**INSTRUCTIONS FOR THE TASK**
When the line containing "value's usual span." is reached, include it and end there; set down verbatim every line before it, starting at the top of the records.

[Dataset excerpts]
== == ==

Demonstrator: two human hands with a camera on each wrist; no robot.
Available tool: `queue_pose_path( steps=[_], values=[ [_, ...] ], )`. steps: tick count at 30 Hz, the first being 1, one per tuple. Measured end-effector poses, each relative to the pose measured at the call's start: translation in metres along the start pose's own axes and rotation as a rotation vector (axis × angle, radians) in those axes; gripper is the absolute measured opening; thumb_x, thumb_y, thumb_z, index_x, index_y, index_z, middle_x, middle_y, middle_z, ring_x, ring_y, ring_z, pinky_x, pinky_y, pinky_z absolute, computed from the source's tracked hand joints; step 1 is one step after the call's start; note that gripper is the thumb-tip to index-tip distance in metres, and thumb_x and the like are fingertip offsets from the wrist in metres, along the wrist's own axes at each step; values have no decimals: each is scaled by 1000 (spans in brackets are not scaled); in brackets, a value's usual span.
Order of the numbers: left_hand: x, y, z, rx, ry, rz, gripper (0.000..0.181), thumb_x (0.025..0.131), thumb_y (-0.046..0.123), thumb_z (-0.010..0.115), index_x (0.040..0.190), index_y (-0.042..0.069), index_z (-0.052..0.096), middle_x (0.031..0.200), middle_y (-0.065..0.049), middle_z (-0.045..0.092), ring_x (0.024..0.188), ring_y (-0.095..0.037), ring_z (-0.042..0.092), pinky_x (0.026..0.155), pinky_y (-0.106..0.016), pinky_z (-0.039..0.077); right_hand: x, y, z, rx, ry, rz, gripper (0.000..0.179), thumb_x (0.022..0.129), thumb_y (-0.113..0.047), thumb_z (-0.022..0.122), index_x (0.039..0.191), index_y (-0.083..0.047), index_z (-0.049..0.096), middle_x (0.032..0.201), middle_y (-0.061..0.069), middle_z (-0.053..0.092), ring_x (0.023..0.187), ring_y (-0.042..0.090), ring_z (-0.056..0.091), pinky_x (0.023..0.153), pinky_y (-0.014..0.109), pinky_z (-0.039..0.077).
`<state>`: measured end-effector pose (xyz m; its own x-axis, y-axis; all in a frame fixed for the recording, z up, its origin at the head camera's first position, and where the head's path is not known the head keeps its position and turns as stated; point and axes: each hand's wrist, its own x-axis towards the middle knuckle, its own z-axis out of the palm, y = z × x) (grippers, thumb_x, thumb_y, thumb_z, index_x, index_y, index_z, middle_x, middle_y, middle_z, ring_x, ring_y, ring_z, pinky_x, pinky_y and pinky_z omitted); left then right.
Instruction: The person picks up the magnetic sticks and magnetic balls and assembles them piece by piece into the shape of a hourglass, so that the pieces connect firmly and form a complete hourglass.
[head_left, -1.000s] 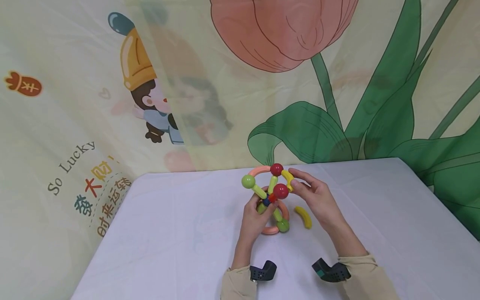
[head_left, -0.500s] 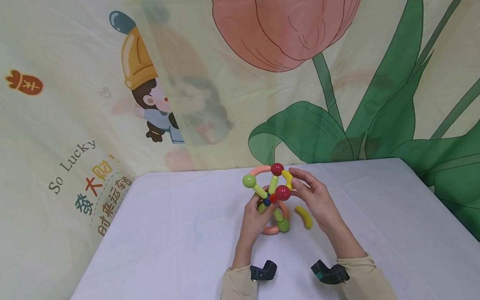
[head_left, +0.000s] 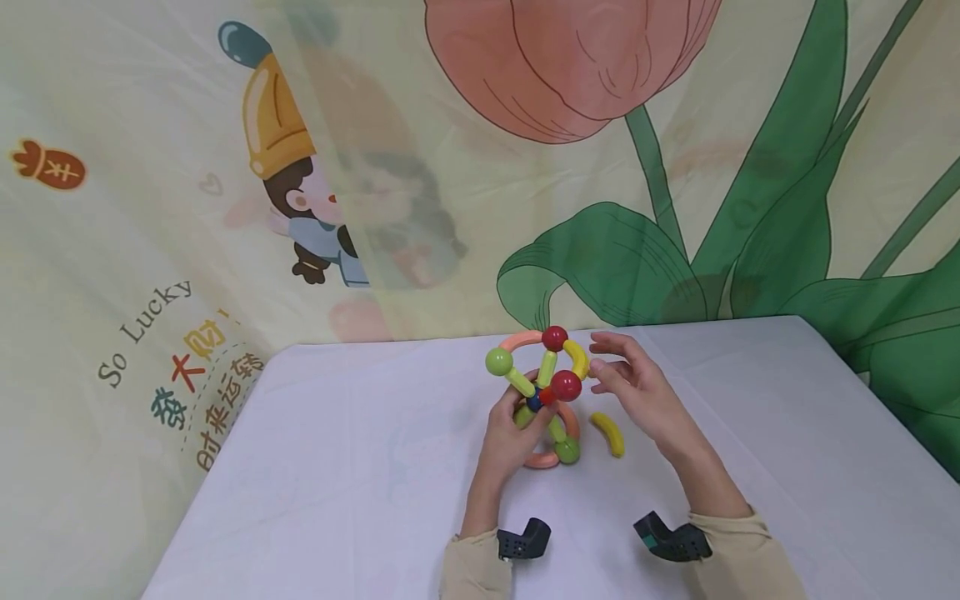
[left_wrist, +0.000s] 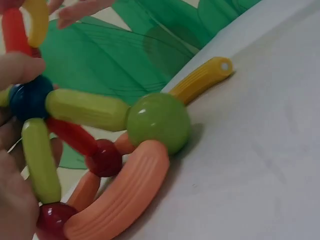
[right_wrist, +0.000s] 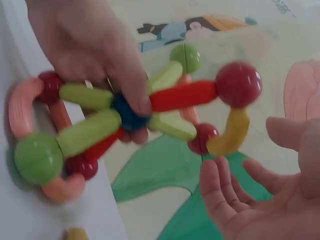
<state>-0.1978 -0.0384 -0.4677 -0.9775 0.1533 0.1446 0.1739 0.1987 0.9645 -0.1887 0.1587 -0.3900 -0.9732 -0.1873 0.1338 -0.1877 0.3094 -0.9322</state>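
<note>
My left hand (head_left: 510, 437) grips a structure of magnetic balls and rods around its dark blue centre ball (right_wrist: 131, 114). Light green rods (left_wrist: 89, 108) and red rods (right_wrist: 184, 96) run out from that ball. At the lower end, orange curved rods (left_wrist: 120, 192) link a green ball (left_wrist: 158, 123) with red balls. On the upper part, a yellow curved rod (head_left: 577, 360) joins two red balls, one of them the nearer red ball (head_left: 566, 386). Just right of this rod is my right hand (head_left: 637, 387), fingers spread and holding nothing.
A loose yellow curved rod (head_left: 607, 435) lies on the white-covered table (head_left: 337, 467), right of the structure. Behind the table hangs a printed cloth (head_left: 420, 125) with a large flower and a cartoon figure. Each wrist wears a black device.
My right hand has let go of the upper yellow curved rod and drawn slightly right. The rod stays attached between the red balls. My left hand keeps its hold.
</note>
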Motion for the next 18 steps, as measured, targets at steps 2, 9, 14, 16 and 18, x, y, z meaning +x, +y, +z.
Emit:
queue_pose_path(
  steps=[2,9,14,16,18],
  values=[
    [-2,4,-5,3,-43,16,50,90,22,63,136,30,47,126,3,60,115,-17,55,100,-40,41,0,3,-7,-41,-19,7,47,97,-30,51,139,-12,38,135,12,45,101,20,58,83,24,51],
    [-14,36,-23,56,-136,16,52,92,16,60,141,14,44,132,-5,58,124,-23,53,105,-40,40,-1,18,-29,-196,-154,69,45,95,-36,54,133,-12,45,132,13,49,108,29,54,85,41,50],
    [-14,35,-24,69,-135,7,51,91,19,62,139,11,45,130,-6,59,123,-23,54,105,-39,41,1,30,-32,-272,-231,117,43,94,-33,57,128,-9,49,127,15,53,110,29,52,84,41,52],
    [-11,26,-22,55,-122,9,52,91,20,63,139,13,46,130,-4,59,123,-22,54,105,-39,41,2,34,-30,-306,-255,130,42,93,-31,58,127,-7,50,123,15,55,108,28,53,82,40,52],
    [-8,16,-19,47,-104,22,52,90,22,64,139,16,47,129,-3,59,121,-21,55,104,-38,42,4,38,-27,-342,-265,148,41,92,-27,59,126,-6,52,118,13,57,105,27,54,81,39,52]
  ],
)
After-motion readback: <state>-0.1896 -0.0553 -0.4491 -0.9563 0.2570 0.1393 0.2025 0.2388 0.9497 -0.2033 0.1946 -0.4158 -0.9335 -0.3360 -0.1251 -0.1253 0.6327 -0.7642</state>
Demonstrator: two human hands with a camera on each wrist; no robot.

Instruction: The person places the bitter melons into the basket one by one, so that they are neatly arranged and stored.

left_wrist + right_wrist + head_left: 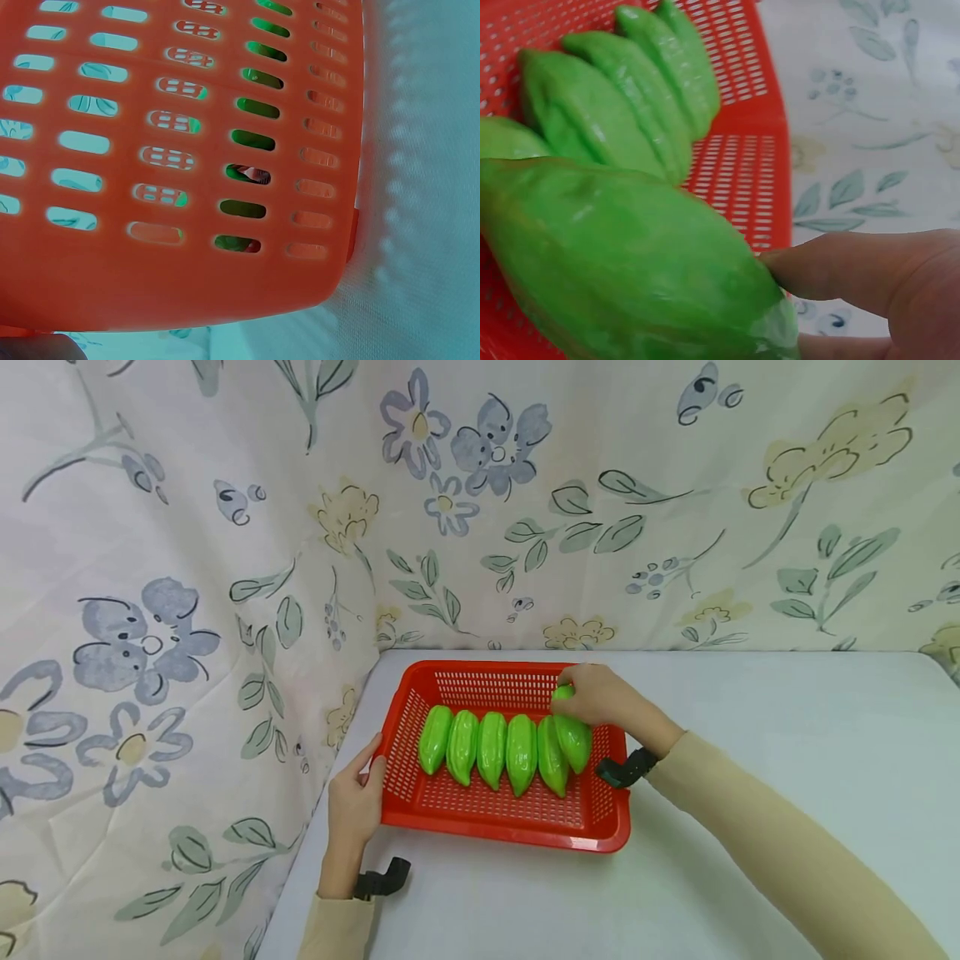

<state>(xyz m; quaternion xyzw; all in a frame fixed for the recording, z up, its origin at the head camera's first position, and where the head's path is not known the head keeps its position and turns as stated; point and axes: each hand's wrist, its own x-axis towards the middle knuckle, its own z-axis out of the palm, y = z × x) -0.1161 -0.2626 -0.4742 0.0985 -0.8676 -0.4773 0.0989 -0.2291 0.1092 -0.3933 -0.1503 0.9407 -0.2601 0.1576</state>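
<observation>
A red plastic basket (pixel 510 835) with slotted walls sits tilted slightly in the head view. Several shiny green ridged fruits (pixel 491 752) with pointed ends lie side by side in it. My right hand (pixel 603 695) pinches the end of the rightmost green fruit (pixel 573 743), over the basket's right part. The right wrist view shows the thumb (pixel 832 271) against that fruit's blunt end (pixel 645 262). My left hand (pixel 356 802) grips the basket's left rim between thumb and fingers. In the left wrist view the slotted basket wall (pixel 135 281) hides most of the contents.
A white table (pixel 750 793) extends to the right and in front of the basket. Floral cloth (pixel 570 568) hangs behind the table and along its left side. Black bands (pixel 382 878) are strapped on both wrists.
</observation>
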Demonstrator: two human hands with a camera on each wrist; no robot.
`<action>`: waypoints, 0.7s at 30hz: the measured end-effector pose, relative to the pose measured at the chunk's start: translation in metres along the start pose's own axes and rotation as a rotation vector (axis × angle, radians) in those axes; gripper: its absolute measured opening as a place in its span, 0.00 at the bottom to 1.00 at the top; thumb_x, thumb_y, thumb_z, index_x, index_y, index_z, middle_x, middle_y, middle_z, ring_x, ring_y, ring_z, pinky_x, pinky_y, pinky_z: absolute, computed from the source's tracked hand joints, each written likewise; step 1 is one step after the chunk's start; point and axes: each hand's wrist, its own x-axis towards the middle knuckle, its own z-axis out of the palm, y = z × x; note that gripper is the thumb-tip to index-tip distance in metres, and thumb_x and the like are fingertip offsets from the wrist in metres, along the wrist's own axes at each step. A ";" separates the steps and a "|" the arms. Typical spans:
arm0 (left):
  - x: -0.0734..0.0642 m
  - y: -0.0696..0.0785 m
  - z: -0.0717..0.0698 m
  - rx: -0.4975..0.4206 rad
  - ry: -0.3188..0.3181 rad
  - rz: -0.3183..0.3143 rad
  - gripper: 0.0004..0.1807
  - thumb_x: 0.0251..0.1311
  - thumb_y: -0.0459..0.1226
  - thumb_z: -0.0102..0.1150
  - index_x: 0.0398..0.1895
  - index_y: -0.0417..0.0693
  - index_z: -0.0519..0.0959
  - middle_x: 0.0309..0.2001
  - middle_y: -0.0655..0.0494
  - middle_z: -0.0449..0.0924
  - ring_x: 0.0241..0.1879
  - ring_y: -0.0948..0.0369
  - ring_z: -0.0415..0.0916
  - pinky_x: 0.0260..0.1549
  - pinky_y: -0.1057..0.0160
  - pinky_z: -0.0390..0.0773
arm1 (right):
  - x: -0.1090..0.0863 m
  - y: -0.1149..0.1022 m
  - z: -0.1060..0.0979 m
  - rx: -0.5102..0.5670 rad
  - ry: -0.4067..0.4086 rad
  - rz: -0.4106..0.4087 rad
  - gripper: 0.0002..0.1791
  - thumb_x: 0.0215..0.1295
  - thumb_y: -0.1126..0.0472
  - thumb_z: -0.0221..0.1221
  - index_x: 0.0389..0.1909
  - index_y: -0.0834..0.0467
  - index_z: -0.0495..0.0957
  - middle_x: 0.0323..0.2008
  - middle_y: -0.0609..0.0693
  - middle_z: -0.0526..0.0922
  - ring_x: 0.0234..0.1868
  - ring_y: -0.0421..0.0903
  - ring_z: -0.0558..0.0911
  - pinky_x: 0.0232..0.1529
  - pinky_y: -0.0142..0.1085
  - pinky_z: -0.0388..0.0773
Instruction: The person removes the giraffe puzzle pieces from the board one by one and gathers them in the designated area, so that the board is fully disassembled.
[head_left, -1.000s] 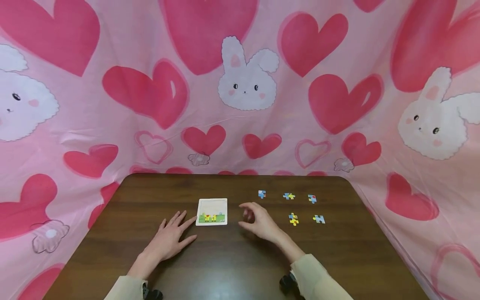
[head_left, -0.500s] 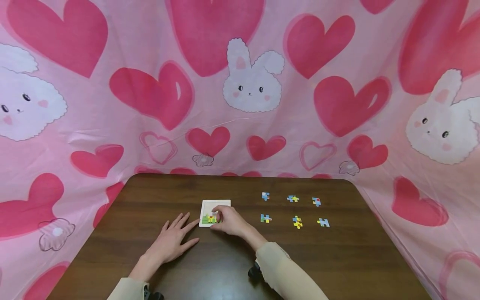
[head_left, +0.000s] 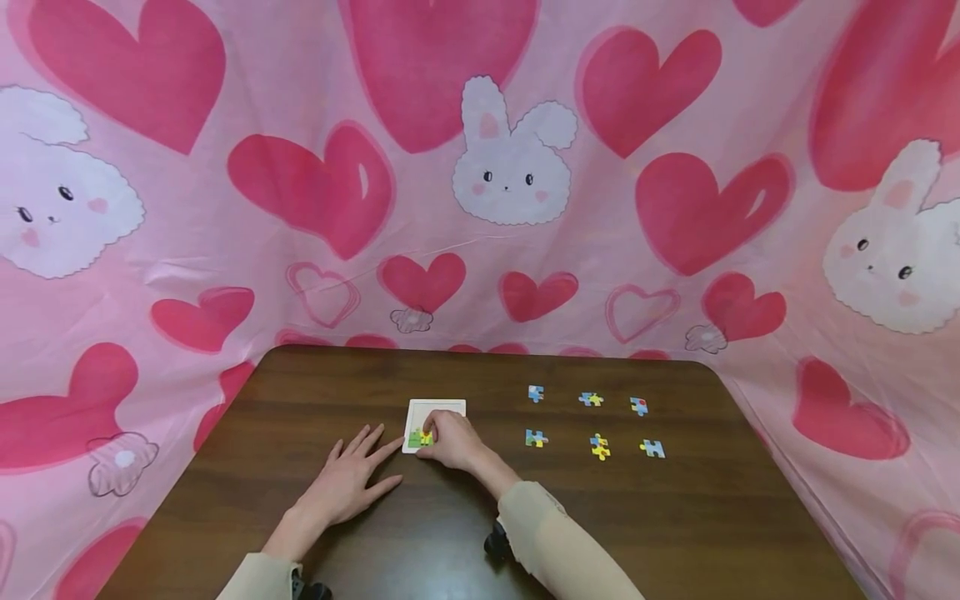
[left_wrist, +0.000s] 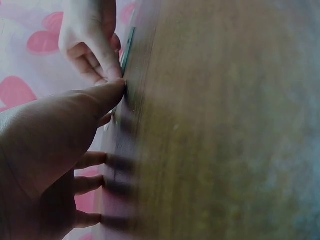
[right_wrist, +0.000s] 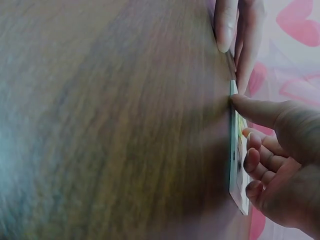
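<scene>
A small white-rimmed puzzle tray [head_left: 413,415] lies on the table, with green and yellow pieces along its near side. My right hand [head_left: 456,442] reaches over the tray from the right, with its fingers bent. In the right wrist view, the thumb [right_wrist: 257,110] touches the rim of the tray [right_wrist: 233,175] and a fingertip is at the picture; whether these pinch a piece I cannot tell. My left hand [head_left: 341,483] rests on the table with fingers spread, the forefinger reaching the tray's near left corner. The right hand hides the tray's near right part.
To the right of the tray, loose jigsaw pieces lie in two rows, among them a blue one [head_left: 536,393], a yellow one [head_left: 600,447] and a light blue one [head_left: 652,448]. A pink cloth [head_left: 480,250] with hearts and rabbits hangs behind the brown table [head_left: 337,375].
My right hand has moved left from beside the tray onto it, uncovering a loose piece in the near row. The left hand stays at the tray's corner. The head view has shifted slightly.
</scene>
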 end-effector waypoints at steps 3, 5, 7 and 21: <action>0.000 0.000 0.000 -0.010 -0.004 -0.003 0.37 0.74 0.60 0.65 0.81 0.60 0.75 0.83 0.38 0.68 0.84 0.34 0.62 0.74 0.18 0.61 | -0.002 -0.004 0.000 0.022 0.006 0.017 0.21 0.56 0.49 0.84 0.38 0.53 0.83 0.24 0.36 0.73 0.28 0.33 0.71 0.34 0.26 0.68; -0.001 0.000 -0.001 -0.013 -0.005 -0.004 0.37 0.74 0.60 0.65 0.81 0.60 0.75 0.83 0.38 0.68 0.84 0.35 0.62 0.74 0.18 0.60 | -0.002 -0.003 0.001 0.051 -0.002 0.029 0.21 0.56 0.49 0.84 0.39 0.52 0.82 0.24 0.36 0.73 0.27 0.33 0.71 0.33 0.26 0.67; -0.001 0.000 -0.001 -0.014 -0.006 -0.005 0.37 0.74 0.60 0.65 0.81 0.60 0.74 0.83 0.37 0.67 0.84 0.34 0.62 0.74 0.18 0.60 | -0.003 -0.002 0.002 0.067 -0.004 0.031 0.21 0.57 0.49 0.84 0.40 0.53 0.82 0.25 0.37 0.73 0.27 0.33 0.71 0.33 0.26 0.67; 0.001 0.000 0.001 -0.018 -0.002 -0.007 0.36 0.74 0.60 0.65 0.81 0.60 0.75 0.83 0.37 0.67 0.84 0.34 0.62 0.74 0.17 0.60 | -0.009 -0.007 0.006 0.116 0.074 -0.022 0.26 0.55 0.56 0.84 0.49 0.55 0.81 0.31 0.40 0.74 0.33 0.34 0.71 0.37 0.28 0.69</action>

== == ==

**SOLUTION FOR THIS TASK**
Demonstrator: two human hands with a camera on each wrist; no robot.
Available tool: `queue_pose_path( steps=[_], values=[ [_, ...] ], )`. steps: tick count at 30 Hz, the first being 1, one per tuple. Measured end-effector poses, each relative to the pose measured at the call's start: translation in metres along the start pose's own axes and rotation as a rotation vector (axis × angle, radians) in those axes; gripper is the absolute measured opening; thumb_x, thumb_y, thumb_z, index_x, index_y, index_z, middle_x, middle_y, middle_z, ring_x, ring_y, ring_z, pinky_x, pinky_y, pinky_z absolute, computed from the source's tracked hand joints; step 1 is one step after the call's start; note that gripper is the thumb-tip to index-tip distance in metres, and thumb_x and the like are fingertip offsets from the wrist in metres, along the wrist's own axes at each step; values have no decimals: each is scaled by 1000 (spans in brackets are not scaled); in brackets, a value's usual span.

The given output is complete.